Die SBB hatte das Inserat Mitte August auf dem Stellenportal der Universität Zürich und der ETH veröffentlicht. Kurz darauf kritisierte die Organisation Terre des Femmes Schweiz die Aktion als "fragwürdig" und "sexistisch" - vor allem auch, weil sich die Ausschreibung nur an junge Studentinnen gerichtet hatte.

Am Montag nun twitterte die Medienstelle der SBB ein Bild unter dem Titel "Schlaue Füchse in Pfäffikon ZH im Einsatz". Darauf ist neben einer Frau klar auch ein Mann zu erkennen, der neben einem Fuchsschwanz auch einen Haarreif mit Fuchsohren trägt. Mit einem Plakat werben die beiden für die Benutzung der Zusatz-S-Bahnen.

Terre des Femmes hatte die Aktion auch kritisiert, weil "sexistische Werbung in der Schweiz nach wie vor verbreitet ist", wie Milena Wegelin von der Frauenorganisation damals gegenüber der Nachrichtenagentur sda sagte. Es sei wichtig, dass man darüber diskutiere.

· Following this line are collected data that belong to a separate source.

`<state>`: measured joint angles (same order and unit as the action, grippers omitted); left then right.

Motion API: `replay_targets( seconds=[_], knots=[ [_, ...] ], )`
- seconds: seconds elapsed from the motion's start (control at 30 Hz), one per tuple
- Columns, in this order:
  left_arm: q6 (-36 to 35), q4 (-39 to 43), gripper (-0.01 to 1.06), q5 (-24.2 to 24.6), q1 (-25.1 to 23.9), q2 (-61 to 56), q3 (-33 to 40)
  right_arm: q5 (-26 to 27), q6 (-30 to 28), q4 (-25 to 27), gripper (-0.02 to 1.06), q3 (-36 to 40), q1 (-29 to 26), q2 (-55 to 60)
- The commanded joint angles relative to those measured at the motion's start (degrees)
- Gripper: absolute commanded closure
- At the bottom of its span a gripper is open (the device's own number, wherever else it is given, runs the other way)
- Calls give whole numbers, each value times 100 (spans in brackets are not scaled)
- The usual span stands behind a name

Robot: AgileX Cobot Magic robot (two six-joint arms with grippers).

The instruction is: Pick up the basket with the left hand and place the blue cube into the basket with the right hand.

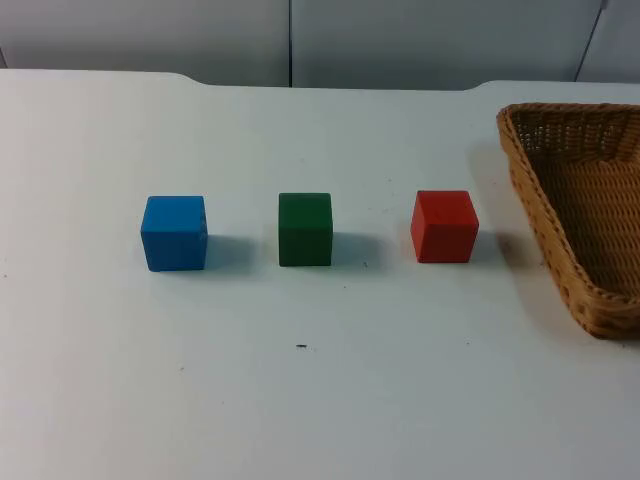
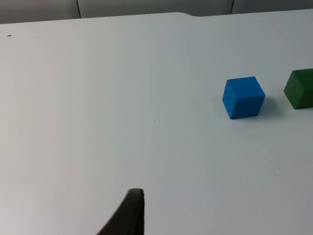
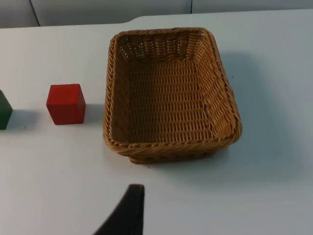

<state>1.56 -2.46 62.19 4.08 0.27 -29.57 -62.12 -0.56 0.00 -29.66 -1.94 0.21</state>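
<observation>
We saw three solid matte cubes in a row on the smooth white surface (image 1: 320, 400): blue cube (image 1: 175, 232) at the picture's left, green cube (image 1: 305, 229) in the middle, red cube (image 1: 444, 226) at the right, all apart from each other, flat on a face, sharp-edged. The basket (image 1: 580, 200), woven tan wicker, rectangular with sloped walls and a braided rim, sat on the surface at the picture's right, near the red cube but not touching it. It held nothing.

From the left wrist view we noted the blue cube (image 2: 243, 97) with the green cube (image 2: 301, 88) just beside it, both well apart from the left gripper (image 2: 128, 215), of which one black tapered fingertip showed over bare surface. We couldn't tell how wide it stood.

From the right wrist view we noted the basket (image 3: 171, 93) upright, red cube (image 3: 66, 104) beside its wall, green cube (image 3: 4, 110) further along. The right gripper (image 3: 126, 211) hung short of the basket rim, one black fingertip visible, holding nothing we could see; width not clear to us.
</observation>
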Motion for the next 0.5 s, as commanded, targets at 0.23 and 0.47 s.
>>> replay_targets(
  seconds=[0.23, 0.47],
  knots=[
    [-6, -475, 0, -150, 37, 256, -407, -13, -132, 137, 1, -273, -28, 227],
    [-6, -1059, 1, -1104, 37, 1101, -804, 193, -153, 174, 1, -842, -28, 1016]
  ],
)
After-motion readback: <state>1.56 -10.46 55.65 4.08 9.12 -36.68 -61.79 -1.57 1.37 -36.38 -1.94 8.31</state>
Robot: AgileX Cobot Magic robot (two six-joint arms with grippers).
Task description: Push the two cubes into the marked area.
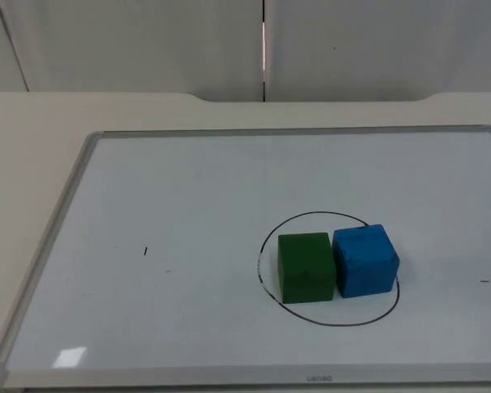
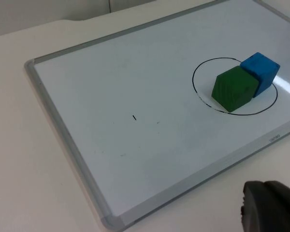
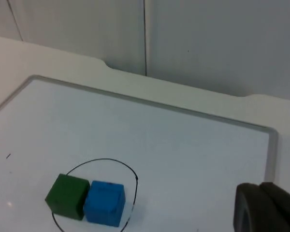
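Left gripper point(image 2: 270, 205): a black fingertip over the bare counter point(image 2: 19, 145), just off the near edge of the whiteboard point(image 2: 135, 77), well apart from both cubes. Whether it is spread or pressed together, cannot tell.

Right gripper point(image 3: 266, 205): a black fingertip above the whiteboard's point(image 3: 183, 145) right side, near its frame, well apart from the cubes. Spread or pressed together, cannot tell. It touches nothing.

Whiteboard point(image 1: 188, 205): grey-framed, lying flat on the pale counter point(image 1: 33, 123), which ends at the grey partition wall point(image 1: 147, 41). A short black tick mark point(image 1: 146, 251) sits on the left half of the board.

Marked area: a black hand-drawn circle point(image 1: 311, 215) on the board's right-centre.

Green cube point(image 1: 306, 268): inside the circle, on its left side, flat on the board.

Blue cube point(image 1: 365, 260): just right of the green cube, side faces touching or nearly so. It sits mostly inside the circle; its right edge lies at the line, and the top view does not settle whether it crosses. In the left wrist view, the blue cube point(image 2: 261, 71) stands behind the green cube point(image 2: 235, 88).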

Nachdem die beiden schlauen Füchse am Montag auf dem Bahnhof in Pfäffikon ZH den Pendlerinnen und Pendler Tipps für eine angenehmere Reise mitgegeben haben, werden sie dies in nächster Zeit auch noch in Bülach, Effretikon, Winterthur und Regensdorf tun. Für zwei Stunden im Fuchs-Kostüm erhalten die Studentin und der Student je 150 Franken.

Wer die Entlastungszüge zur Hauptverkehrszeit nutze, habe Platz im Zug und sei ein "schlauer Fuchs", so die Werbebotschaft der SBB.